What you need to do.
Return each line of the data below exactly, omitting any pictures.

Collected data.
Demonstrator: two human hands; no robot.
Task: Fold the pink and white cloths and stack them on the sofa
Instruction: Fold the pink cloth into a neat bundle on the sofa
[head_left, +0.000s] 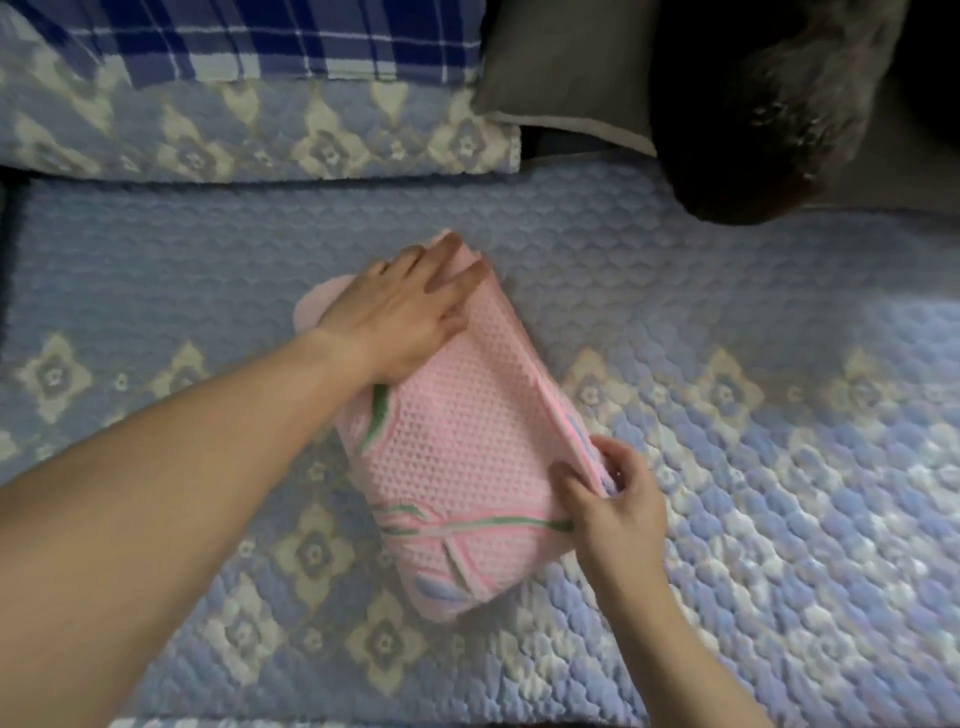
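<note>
from the head view, the pink cloth (457, 457) lay folded on the blue sofa cover (727, 322). the left hand (405, 306) pressed flat on its far end, fingers spread. the right hand (613, 499) pinched the near edge. the fold looked nearly done; next comes smoothing. no white cloth showed.

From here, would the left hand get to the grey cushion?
Probably yes: the left hand lies flat on the pink cloth, holding nothing, and only bare sofa cover lies before the cushion.
</note>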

Answer below.
Demonstrator: two human hands; no robot.
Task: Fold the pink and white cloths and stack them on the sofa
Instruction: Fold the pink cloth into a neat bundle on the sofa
[head_left, +0.000s] 
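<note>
from the head view, the pink cloth (457, 457) lay folded on the blue sofa cover (727, 322). the left hand (405, 306) pressed flat on its far end, fingers spread. the right hand (613, 499) pinched the near edge. the fold looked nearly done; next comes smoothing. no white cloth showed.

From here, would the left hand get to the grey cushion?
Probably yes: the left hand lies flat on the pink cloth, holding nothing, and only bare sofa cover lies before the cushion.
</note>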

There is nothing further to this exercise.